Haben Sie ein Beispiel für diesen Patriotismus?
Odessa ist die Stadt der Katzen, die streunen überall herum. Seit dem Krieg gibt es nun überall ähnliche Wandgemälde von einem Künstlerkollektiv, die nennen das »patriotische Katzen«. Es gibt Soldaten-Katzen, Asovstal-Katzen, Godzilla-Katzen, die russische Flugzeuge vom Himmel holen. Ich habe die Künstler nach dem Zusammenhang zwischen Kunst und Patriotismus gefragt, aber die haben diese Frage gar nicht verstanden: Für sie war es selbstverständlich, dass Kunst in diesen Zeiten patriotisch sein muss. Wenn sie nicht die Wände besprühen, malt das Kollektiv gespendete Zivilfahrzeuge in Militärfarben an.

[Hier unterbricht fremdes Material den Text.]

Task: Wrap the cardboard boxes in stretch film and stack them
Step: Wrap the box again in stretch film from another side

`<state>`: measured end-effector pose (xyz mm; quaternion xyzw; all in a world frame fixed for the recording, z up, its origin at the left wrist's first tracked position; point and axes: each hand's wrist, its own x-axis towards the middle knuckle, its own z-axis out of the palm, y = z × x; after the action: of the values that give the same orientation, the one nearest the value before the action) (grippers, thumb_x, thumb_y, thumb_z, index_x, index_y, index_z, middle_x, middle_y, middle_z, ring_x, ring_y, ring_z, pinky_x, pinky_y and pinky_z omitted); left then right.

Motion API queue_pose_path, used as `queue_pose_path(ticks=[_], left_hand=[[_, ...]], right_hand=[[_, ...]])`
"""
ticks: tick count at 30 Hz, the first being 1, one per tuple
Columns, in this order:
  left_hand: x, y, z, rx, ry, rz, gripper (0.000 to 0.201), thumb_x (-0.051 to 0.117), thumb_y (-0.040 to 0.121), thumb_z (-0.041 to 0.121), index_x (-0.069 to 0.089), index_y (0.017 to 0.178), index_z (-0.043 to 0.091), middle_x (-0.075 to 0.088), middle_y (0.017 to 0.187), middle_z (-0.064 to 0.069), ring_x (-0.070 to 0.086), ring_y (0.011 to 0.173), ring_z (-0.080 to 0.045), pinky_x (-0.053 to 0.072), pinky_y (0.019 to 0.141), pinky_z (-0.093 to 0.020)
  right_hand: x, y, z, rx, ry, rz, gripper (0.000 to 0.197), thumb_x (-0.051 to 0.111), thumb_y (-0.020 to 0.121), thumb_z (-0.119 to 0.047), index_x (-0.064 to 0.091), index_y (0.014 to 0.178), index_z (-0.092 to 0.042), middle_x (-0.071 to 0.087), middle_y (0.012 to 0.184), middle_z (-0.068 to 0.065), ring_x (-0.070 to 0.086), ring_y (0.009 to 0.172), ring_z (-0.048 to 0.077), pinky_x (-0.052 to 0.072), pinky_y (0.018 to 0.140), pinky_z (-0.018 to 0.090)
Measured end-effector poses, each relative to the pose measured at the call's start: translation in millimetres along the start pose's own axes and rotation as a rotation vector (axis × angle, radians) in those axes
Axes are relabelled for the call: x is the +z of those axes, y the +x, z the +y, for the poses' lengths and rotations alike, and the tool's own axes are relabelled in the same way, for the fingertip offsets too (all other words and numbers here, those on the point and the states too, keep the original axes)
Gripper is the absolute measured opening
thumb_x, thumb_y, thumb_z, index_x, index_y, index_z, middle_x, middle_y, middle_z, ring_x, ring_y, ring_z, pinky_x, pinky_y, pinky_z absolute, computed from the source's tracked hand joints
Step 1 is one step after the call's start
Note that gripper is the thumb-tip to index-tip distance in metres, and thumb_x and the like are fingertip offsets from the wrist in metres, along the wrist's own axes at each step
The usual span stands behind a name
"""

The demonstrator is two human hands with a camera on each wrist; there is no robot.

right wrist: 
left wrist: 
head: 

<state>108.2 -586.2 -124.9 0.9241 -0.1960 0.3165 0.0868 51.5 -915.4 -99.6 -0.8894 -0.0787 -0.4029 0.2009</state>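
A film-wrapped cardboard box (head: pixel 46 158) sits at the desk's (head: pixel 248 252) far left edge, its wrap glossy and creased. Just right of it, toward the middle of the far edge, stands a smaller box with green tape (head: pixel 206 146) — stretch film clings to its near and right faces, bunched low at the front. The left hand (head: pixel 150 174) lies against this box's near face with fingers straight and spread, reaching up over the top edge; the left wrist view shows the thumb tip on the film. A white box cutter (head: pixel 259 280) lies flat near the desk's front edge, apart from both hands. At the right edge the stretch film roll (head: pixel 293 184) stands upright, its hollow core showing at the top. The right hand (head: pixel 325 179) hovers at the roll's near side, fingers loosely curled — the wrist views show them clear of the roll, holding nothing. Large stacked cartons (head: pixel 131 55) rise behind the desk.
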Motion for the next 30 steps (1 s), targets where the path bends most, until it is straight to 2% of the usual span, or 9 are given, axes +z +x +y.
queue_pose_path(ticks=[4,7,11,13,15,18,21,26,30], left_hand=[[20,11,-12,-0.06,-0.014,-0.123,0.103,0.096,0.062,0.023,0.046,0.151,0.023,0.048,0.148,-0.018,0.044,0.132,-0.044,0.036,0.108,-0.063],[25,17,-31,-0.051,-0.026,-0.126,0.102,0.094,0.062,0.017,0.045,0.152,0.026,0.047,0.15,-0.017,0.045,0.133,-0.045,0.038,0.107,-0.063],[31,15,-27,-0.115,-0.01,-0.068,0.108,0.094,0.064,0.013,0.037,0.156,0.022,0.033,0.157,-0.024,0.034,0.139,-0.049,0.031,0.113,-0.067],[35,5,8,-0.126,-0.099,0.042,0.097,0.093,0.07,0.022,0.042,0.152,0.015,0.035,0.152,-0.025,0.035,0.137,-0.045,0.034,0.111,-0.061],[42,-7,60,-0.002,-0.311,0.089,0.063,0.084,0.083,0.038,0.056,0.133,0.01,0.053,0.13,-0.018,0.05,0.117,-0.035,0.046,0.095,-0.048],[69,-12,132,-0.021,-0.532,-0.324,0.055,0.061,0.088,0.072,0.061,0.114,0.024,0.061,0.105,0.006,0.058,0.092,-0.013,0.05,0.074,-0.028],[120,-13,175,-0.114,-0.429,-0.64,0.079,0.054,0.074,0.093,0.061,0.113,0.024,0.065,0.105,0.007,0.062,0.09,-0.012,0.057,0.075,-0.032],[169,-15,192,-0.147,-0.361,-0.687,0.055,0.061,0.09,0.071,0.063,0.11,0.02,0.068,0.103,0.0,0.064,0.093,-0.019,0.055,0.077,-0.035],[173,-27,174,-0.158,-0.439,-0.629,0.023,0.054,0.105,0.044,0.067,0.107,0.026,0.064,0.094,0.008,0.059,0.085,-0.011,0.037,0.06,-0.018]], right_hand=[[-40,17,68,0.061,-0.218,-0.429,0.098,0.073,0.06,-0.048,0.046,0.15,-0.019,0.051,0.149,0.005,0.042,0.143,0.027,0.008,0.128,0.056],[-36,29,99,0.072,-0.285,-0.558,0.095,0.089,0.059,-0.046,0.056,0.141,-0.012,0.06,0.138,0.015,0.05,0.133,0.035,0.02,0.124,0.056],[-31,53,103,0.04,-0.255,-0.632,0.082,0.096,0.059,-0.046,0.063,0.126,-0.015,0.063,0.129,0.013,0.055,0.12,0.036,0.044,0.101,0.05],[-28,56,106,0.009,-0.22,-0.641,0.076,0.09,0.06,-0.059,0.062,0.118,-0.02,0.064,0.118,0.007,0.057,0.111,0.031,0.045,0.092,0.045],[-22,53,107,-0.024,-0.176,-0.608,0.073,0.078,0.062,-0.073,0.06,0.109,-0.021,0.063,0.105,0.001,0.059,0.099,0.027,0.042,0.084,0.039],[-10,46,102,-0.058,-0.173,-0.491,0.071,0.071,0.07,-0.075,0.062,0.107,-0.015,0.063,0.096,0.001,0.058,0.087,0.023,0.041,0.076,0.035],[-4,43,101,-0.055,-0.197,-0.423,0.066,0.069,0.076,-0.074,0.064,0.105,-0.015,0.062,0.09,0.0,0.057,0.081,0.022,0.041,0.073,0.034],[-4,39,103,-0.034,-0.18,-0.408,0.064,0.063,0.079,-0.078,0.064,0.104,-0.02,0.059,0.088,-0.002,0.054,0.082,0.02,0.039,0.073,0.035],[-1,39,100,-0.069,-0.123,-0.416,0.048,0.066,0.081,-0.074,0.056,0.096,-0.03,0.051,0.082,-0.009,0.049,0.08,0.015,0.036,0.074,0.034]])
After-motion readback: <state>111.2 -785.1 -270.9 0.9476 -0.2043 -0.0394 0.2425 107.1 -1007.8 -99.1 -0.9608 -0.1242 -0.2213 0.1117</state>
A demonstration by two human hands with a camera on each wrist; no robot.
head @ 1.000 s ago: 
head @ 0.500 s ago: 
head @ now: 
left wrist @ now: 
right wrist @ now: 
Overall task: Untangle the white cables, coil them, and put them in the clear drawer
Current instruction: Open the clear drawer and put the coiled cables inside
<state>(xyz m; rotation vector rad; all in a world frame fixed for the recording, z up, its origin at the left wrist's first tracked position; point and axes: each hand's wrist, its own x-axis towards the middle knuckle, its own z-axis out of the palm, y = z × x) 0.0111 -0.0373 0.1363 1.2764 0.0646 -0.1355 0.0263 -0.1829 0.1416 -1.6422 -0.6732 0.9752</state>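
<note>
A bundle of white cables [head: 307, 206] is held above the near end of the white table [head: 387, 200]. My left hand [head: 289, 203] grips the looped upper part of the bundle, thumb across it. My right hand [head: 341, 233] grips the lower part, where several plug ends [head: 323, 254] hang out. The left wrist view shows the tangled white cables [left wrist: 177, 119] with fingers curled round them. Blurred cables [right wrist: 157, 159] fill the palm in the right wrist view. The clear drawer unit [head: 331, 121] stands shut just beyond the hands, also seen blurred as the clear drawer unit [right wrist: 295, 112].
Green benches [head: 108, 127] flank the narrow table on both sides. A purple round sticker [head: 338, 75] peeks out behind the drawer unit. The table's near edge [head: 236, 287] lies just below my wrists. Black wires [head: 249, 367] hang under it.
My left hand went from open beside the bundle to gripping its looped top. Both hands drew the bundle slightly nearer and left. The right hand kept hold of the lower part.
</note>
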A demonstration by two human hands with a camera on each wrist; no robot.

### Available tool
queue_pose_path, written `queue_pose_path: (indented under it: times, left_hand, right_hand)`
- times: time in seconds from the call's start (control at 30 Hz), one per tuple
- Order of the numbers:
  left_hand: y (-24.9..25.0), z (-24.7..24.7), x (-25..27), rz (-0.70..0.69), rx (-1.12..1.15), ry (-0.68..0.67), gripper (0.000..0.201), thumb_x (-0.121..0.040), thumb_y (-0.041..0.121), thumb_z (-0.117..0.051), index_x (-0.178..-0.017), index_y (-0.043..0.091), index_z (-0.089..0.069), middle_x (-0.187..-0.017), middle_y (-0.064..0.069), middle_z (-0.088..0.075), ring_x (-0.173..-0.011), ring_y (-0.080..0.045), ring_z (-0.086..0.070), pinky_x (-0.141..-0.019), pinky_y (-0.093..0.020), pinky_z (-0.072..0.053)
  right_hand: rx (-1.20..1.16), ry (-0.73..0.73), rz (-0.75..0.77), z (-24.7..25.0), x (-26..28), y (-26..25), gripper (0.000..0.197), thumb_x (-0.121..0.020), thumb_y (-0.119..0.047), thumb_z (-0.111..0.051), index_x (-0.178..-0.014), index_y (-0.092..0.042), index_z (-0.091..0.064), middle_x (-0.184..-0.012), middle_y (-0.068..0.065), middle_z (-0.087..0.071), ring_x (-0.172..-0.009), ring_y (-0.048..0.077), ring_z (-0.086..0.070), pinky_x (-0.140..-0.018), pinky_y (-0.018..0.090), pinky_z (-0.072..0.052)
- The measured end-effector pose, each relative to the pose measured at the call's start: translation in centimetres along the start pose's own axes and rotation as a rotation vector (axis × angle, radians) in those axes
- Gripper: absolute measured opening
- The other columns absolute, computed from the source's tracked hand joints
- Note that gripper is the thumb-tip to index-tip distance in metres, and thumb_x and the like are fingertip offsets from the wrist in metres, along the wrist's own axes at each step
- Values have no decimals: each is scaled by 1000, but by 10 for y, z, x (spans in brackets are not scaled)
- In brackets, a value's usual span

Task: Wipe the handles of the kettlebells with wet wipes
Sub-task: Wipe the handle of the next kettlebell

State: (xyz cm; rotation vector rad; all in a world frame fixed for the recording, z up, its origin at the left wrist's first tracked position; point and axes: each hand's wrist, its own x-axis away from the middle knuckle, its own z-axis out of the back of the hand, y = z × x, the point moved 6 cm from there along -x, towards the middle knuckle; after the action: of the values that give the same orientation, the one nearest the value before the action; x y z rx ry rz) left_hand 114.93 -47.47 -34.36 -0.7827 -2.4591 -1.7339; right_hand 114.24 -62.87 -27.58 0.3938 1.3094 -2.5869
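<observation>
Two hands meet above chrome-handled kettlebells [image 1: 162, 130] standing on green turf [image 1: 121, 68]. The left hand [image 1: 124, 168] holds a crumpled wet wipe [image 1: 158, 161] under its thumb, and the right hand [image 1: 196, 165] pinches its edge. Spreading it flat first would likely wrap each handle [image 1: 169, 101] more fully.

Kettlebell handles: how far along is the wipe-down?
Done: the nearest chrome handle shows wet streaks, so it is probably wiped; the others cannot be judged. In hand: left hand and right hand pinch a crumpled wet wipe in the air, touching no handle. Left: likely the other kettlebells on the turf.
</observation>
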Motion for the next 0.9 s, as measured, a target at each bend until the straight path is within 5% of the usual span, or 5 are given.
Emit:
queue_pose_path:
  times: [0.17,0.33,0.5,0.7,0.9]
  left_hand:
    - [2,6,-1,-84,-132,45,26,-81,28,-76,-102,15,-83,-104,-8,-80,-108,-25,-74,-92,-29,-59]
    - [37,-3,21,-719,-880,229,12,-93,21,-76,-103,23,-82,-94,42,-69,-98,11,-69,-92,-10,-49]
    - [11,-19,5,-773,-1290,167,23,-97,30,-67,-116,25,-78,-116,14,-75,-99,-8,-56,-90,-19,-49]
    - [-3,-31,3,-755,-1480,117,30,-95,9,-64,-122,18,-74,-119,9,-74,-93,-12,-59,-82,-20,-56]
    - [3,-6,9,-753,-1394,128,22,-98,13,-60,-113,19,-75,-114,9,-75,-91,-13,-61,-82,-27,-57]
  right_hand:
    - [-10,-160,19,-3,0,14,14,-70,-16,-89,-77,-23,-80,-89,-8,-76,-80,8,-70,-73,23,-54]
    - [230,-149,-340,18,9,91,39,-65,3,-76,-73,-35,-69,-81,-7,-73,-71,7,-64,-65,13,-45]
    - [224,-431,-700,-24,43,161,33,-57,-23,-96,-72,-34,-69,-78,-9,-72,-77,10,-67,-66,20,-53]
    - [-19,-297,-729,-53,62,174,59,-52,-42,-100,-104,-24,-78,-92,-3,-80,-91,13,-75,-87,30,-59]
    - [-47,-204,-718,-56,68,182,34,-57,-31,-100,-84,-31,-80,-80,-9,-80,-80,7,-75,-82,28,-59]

Haben Sie das Gefühl, in Deutschland und Österreich kommt noch an, wie dramatisch die Lage in der Ukraine ist?
Als ich zurück kam und feststellte, dass es für die Menschen hier schon wieder andere Themen gibt, fand ich das anfangs schwierig einzuordnen. Aber irgendwie ist es verständlich, das Leben geht eben weiter. Was mir auffiel: Meist sehen wir in den Medien nur Bilder von großer Zerstörung und Elend. Was ein Krieg indirekt mit der Bevölkerung macht, wie er sich auswirkt auf das tägliche Leben, wissen viele nicht.